AUDIENCE MEMBER: Barack Obama, we love you!
PRESIDENT OBAMA: Thank you. (Applause.) The fifth issue that we must address together is religious freedom.
Islam has a proud tradition of tolerance. We see it in the history of Andalusia and Cordoba during the Inquisition. I saw it firsthand as a child in Indonesia, where devout Christians worshiped freely in an overwhelmingly Muslim country. That is the spirit we need today. People in every country should be free to choose and live their faith based upon the persuasion of the mind and the heart and the soul. This tolerance is essential for religion to thrive, but it's being challenged in many different ways.
Among some Muslims, there's a disturbing tendency to measure one's own faith by the rejection of somebody else's faith. The richness of religious diversity must be upheld – whether it is for Maronites in Lebanon or the Copts in Egypt. (Applause.) And if we are being honest, fault lines must be closed among Muslims, as well, as the divisions between Sunni and Shia have led to tragic violence, particularly in Iraq.
Freedom of religion is central to the ability of peoples to live together. We must always examine the ways in which we protect it. For instance, in the United States, rules on charitable giving have made it harder for Muslims to fulfill their religious obligation. That's why I'm committed to working with American Muslims to ensure that they can fulfill zakat. 

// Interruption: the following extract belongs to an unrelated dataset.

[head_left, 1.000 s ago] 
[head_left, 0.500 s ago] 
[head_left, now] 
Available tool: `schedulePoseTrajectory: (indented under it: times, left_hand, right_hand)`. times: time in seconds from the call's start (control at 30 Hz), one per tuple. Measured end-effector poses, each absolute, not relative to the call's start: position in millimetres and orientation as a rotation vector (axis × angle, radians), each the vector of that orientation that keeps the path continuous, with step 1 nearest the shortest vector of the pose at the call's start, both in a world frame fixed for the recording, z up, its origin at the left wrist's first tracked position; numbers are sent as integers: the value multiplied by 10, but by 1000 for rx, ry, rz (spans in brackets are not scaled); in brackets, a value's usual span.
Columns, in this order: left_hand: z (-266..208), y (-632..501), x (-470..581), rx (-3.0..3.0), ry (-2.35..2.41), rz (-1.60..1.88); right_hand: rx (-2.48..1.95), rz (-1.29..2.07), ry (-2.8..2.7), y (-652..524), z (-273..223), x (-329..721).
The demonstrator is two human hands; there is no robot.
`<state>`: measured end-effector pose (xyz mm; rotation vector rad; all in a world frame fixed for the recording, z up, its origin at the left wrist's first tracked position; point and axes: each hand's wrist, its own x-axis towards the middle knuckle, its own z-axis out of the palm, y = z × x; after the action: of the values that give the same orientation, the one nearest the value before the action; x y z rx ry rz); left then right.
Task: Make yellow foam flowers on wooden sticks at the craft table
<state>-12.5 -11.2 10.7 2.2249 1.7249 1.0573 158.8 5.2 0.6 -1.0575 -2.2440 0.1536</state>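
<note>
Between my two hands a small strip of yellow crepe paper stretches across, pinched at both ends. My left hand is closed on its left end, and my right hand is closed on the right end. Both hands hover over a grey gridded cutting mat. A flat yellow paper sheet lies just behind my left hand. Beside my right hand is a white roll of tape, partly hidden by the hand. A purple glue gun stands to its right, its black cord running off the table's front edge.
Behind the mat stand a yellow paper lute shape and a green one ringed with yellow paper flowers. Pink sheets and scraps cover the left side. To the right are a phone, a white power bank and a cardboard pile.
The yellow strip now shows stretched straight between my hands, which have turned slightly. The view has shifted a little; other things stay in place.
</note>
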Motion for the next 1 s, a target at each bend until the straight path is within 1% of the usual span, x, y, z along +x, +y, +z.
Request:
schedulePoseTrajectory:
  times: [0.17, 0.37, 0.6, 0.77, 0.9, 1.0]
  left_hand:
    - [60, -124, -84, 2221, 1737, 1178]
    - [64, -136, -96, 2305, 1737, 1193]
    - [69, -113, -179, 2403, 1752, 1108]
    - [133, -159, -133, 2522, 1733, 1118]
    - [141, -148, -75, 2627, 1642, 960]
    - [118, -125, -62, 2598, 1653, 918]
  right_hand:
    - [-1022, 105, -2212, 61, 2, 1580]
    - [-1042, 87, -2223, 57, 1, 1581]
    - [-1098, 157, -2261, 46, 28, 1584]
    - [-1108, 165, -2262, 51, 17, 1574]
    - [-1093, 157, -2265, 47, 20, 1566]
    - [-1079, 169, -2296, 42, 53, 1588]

Likewise, it is important for Western countries to avoid impeding Muslim citizens from practicing religion as they see fit – for instance, by dictating what clothes a Muslim woman should wear. We can't disguise hostility towards any religion behind the pretence of liberalism. 
In fact, faith should bring us together. And that's why we're forging service projects in America to bring together Christians, Muslims, and Jews. That's why we welcome efforts like Saudi Arabian King Abdullah's interfaith dialogue and Turkey's leadership in the Alliance of Civilizations. Around the world, we can turn dialogue into interfaith service, so bridges between peoples lead to action – whether it is combating malaria in Africa, or providing relief after a natural disaster. 
The sixth issue – the sixth issue that I want to address is women's rights. (Applause.) I know –- I know – and you can tell from this audience, that there is a healthy debate about this issue. I reject the view of some in the West that a woman who chooses to cover her hair is somehow less equal, but I do believe that a woman who is denied an education is denied equality. (Applause.) And it is no coincidence that countries where women are well educated are far more likely to be prosperous.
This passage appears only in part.